Wendy Squires sur le pouvoir de dire je t’aime

Tout à l’heure, j’ai dit au revoir à quelqu’un qui est devenu très proche de moi avec les mots « Je t’aime ». Ce n’est pas la première fois que cet homme l’entend, car c’est maintenant un événement régulier, malgré ma conscience que ce n’est pas quelque chose auquel il est habitué ou avec lequel il n’est même pas à l’aise.

Mais depuis que j’ai réalisé que j’aimais en fait à la fois lui et notre étroite amitié (platonique), les mots se répandent instinctivement. Cela, je le sais, peut être gênant. Mais je ne peux pas m’excuser. Ces jours-ci, je sens que je dois juste m’exprimer en tant que tel. Moi aussi.

Les déclarations « Je t’aime » ont commencé quand les gens ont commencé à mourir autour de moi.Crédit: STOCK

Je n’ai pas été comme ça dans le passé. Ah non, pas du tout. Si quoi que ce soit, j’ai été un cynique qui lève le nez, qui lève les sourcils, qui roule des yeux et le cul sage de toutes les démonstrations publiques d’affection. Je pense que c’est parce que, dans ma famille, de telles choses ne se faisaient tout simplement pas. Les premières relations étaient maladroites, voire inconfortables. Je ne me sentais pas capable de profiter de l’intimité innocente d’exprimer de l’affection.

J’ai reculé lorsque des partenaires romantiques ont fait des déclarations d’amour bien avant que je sois prêt à les recevoir ou à leur rendre la pareille. J’ai écrit des colonnes déplorant la façon dont le mot « amour » est maintenant si omniprésent que son impact a été réduit au point de redondance, un peu de paroles au coup par coup aussi bénignes que « bonjour » ou « au revoir ».

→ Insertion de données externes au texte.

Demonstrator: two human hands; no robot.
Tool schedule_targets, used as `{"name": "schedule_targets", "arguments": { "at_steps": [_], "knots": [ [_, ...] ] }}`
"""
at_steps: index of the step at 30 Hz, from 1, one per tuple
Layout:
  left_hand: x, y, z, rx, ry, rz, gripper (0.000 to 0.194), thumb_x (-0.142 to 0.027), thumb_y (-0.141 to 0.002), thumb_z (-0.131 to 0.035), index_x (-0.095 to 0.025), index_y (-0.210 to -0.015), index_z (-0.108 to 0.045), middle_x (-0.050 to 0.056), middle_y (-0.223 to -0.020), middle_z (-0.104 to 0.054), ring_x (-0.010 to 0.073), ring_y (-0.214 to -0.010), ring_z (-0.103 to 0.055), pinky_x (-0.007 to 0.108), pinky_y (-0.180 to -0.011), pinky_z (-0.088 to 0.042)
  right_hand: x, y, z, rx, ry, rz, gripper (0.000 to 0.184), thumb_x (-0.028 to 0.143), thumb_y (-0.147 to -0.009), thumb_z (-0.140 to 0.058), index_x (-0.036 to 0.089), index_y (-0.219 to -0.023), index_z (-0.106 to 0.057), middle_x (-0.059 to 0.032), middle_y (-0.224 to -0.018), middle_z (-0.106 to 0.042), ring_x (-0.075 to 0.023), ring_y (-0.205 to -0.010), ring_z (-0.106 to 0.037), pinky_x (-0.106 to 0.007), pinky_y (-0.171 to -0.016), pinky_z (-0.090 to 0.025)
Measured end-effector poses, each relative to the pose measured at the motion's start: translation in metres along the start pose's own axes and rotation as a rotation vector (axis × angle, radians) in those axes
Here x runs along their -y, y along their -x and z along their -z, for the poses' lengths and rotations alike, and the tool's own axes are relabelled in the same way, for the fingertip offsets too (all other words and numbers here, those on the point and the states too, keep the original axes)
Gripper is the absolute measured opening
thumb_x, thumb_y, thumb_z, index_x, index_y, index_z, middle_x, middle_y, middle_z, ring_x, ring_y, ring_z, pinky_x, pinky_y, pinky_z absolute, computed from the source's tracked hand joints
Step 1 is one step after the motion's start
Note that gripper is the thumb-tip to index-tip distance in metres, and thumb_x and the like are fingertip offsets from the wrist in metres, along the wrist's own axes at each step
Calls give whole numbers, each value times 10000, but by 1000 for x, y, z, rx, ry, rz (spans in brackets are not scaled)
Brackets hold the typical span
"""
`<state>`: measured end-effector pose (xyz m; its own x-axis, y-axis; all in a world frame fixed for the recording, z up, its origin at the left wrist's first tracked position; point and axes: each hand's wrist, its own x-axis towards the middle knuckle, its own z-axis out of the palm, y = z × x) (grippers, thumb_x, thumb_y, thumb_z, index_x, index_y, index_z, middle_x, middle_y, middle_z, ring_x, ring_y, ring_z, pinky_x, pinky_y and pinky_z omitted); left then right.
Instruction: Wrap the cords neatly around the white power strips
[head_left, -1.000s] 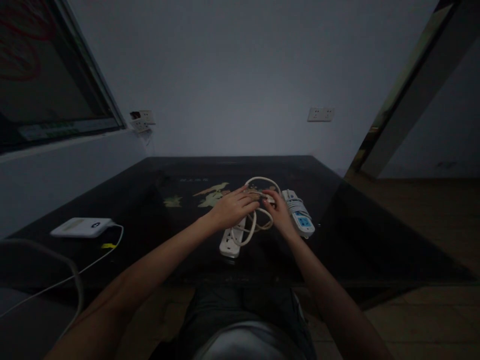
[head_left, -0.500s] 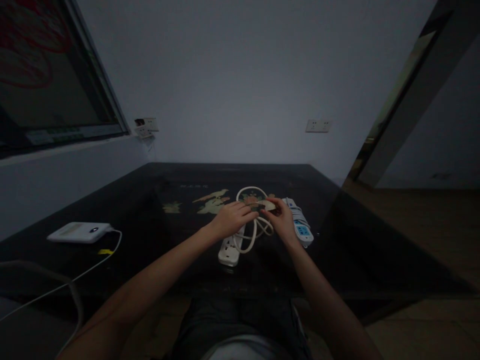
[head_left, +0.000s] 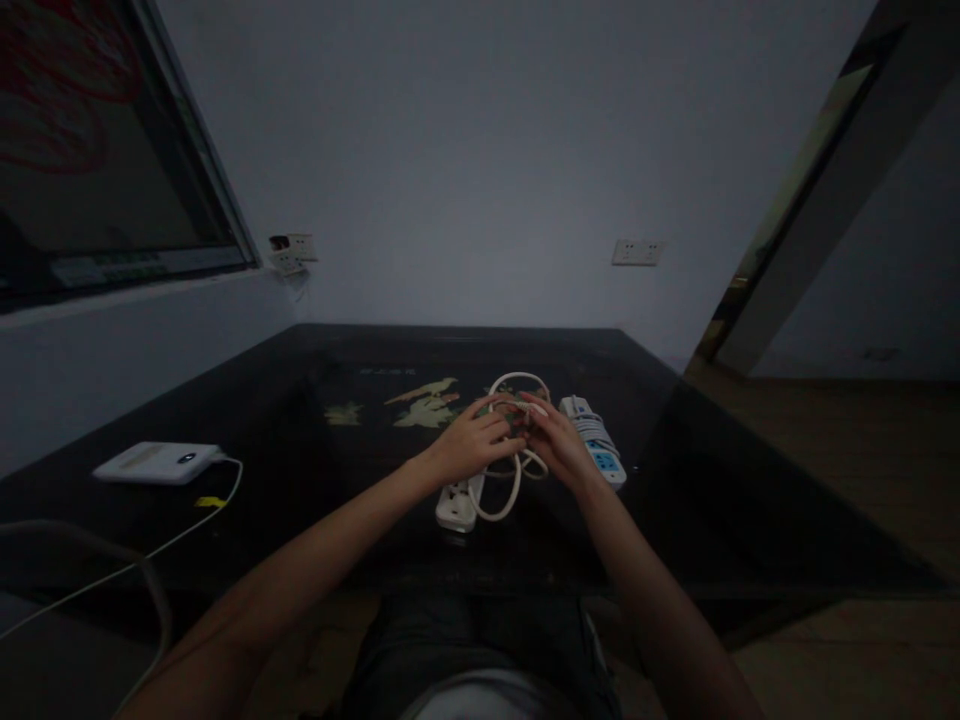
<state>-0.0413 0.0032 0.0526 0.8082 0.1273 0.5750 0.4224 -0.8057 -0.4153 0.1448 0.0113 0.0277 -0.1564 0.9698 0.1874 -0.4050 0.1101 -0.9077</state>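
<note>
Between my hands is the plug (head_left: pixel 534 408) of a white power cord, its ribbed neck pointing left. The fingers of my right hand (head_left: pixel 559 440) are closed around this plug. My left hand (head_left: pixel 474 438) is closed on the white cord (head_left: pixel 516 490) just left of the plug, its fingertips close to my right fingers. Loose loops of the cord arch behind and hang in front of my hands. Below my left hand lies a white power strip (head_left: pixel 455 506), its far part hidden by the hand and cord.
A second power strip (head_left: pixel 604 460) with blue sockets, its cord wound round it, lies right of my right hand. On the left of the black table (head_left: pixel 300 400) lies a white power bank (head_left: pixel 157 463) with a white cable (head_left: pixel 180 535). A wall socket (head_left: pixel 637 252) sits behind.
My hands have come closer together around the plug, and the plug has shifted slightly left. The cord loops have changed shape. The view tilted up a little between the first two frames.
</note>
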Motion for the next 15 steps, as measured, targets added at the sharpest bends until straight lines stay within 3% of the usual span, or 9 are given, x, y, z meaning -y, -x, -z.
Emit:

Mais ça ne veut pas dire ça pour moi maintenant. Parce qu’aujourd’hui, à force d’essais, d’erreurs et d’une vie continuellement cahoteuse, je suis consciente de la volatilité de cette existence, de la rapidité avec laquelle la vie peut prendre une tournure sinistre.

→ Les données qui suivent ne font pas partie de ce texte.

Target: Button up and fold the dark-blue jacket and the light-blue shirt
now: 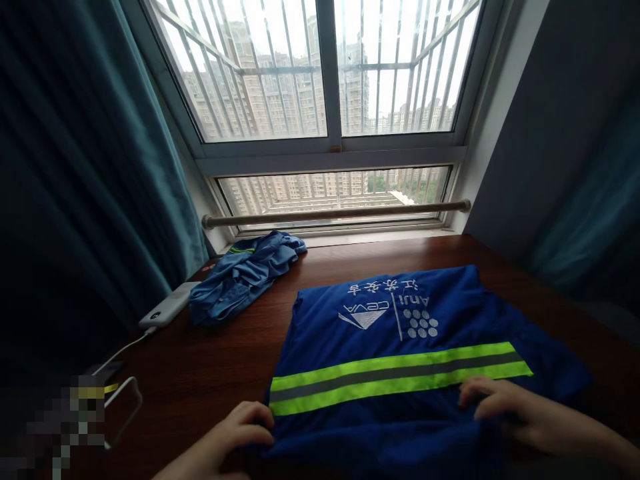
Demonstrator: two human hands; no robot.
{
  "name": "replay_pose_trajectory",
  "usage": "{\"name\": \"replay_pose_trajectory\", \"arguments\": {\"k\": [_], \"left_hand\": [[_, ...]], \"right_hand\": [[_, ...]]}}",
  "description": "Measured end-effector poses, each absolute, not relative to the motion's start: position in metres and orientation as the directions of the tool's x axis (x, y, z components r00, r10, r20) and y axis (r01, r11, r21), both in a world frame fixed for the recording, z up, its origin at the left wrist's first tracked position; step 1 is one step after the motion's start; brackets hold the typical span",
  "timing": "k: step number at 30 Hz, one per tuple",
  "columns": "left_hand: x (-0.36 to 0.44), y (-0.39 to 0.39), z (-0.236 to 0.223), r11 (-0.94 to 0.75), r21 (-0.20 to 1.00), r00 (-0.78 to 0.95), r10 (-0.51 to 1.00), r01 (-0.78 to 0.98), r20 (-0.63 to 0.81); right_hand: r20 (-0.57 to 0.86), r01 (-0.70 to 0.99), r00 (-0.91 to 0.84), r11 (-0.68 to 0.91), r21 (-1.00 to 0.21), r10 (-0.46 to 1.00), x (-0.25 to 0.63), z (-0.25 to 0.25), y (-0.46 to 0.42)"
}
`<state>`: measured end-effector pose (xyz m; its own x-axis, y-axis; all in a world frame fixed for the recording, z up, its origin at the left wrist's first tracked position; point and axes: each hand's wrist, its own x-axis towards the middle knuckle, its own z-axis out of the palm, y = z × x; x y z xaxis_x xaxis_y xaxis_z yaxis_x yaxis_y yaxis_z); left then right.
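Note:
A dark blue work shirt [395, 333] lies spread flat on the brown wooden table [210, 360], back side up, with a white logo and a yellow-green reflective band across it. My left hand [240, 430] curls its fingers around the shirt's near left edge. At the near right part, just below the band, my right hand [505, 407] pinches the fabric with bent fingers.
A crumpled lighter blue garment [245, 273] sits at the far left of the table. A grey power bank [167, 305] with a white cable lies beside it. Teal curtains hang at both sides; a barred window and metal rail [335, 213] run behind.

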<state>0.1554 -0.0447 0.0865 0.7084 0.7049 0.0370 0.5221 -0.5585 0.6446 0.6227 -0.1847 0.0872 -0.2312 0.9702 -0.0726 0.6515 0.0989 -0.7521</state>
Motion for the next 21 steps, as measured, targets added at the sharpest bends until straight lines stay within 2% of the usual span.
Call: {"name": "replay_pose_trajectory", "arguments": {"k": [2,4,5,7,8,9,12,16,19,21], "left_hand": [[0.156,-0.032,0.091,-0.412,0.742,0.633,0.774,0.529,-0.021],[0.167,-0.004,0.094,-0.274,0.785,0.514,0.856,0.555,-0.065],[0.178,0.013,0.093,-0.244,0.776,0.431,0.901,0.582,-0.04],[0.205,0.049,0.081,-0.165,0.751,0.347,0.934,0.639,-0.09],[0.22,0.066,0.073,-0.108,0.738,0.298,0.945,0.666,-0.131],[0.234,0.081,0.064,-0.081,0.718,0.257,0.956,0.692,-0.14],[0.264,0.11,0.05,-0.159,0.656,0.235,0.971,0.738,-0.03],[0.27,0.129,0.074,-0.294,0.581,0.255,0.955,0.759,0.151],[0.27,0.148,0.097,-0.407,0.425,0.28,0.901,0.809,0.331],[0.277,0.162,0.1,-0.394,0.334,0.277,0.896,0.856,0.345]], "right_hand": [[-0.107,0.688,-0.218,0.075,-0.721,0.97,0.654,0.099,-0.171],[-0.045,0.736,-0.038,-0.003,-0.677,0.998,0.694,0.106,-0.142],[-0.015,0.767,0.112,-0.096,-0.635,0.994,0.714,0.104,-0.124],[0.01,0.783,0.468,-0.409,-0.469,0.884,0.748,0.092,-0.086],[-0.039,0.767,0.54,-0.511,-0.388,0.84,0.761,0.083,-0.068],[-0.082,0.758,0.565,-0.556,-0.341,0.821,0.77,0.073,-0.053],[-0.16,0.772,0.559,-0.581,-0.259,0.814,0.784,0.048,-0.025],[-0.116,0.813,0.551,-0.563,-0.149,0.827,0.796,0.045,-0.014],[-0.085,0.846,0.508,-0.515,-0.14,0.857,0.811,0.054,-0.009],[-0.059,0.845,0.512,-0.515,-0.143,0.857,0.815,0.054,-0.003]]}}
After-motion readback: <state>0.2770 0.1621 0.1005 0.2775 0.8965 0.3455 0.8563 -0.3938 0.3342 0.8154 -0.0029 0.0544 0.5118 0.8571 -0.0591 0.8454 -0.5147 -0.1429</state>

Je sais aussi la rareté d’une véritable connexion, que la réciprocité de la confiance, de l’amour et de la joie au niveau tribal est un cadeau précieux et rare. Qu’il s’agisse d’un lien, d’une amitié, d’une relation, d’un confident, d’un camarade de jeu, d’une sœur, d’un parent, d’un mentor… ceux avec qui vous passez du temps sont vos proches. Et je veux que mes proches ressentent, eh bien, mon amour.

Les déclarations « Je t’aime » ont commencé quand les gens ont commencé à mourir autour de moi. Malgré une relation difficile avec ma mère, sur son lit de mort, je lui ai dit que je l’aimais, et je sais combien elle a apprécié de l’entendre. Je me sentais mieux d’avoir laissé tomber la colère; elle se sentait en paix avec la compassion. La douleur donnée et reçue dans le passé – souvent avec enthousiasme – a été remplacée par la bonne volonté et le pardon. Le mot « amour » a retrouvé son pouvoir pour moi à ce moment-là.

Je suis donc désolé si vous entendez « je t’aime » de ma part et cela vous met mal à l’aise. Le fait est que si vous le flicez, je le pense.

WENDY SQUIRES

Puis une femme qui avait été comme une mère/tante/meilleure amie/mentor pour moi pendant plus de 30 ans est tombée malade et, eh bien, je n’ai pas pu m’empêcher de lui dire que je l’aimais. J’avais déménagé et je n’avais que le téléphone pour la serrer dans mes bras, alors j’en ai profité au maximum. C’était comme si je ressentais le besoin de répéter à quel point je l’aimais en rotation. Parce que je l’aimais tellement.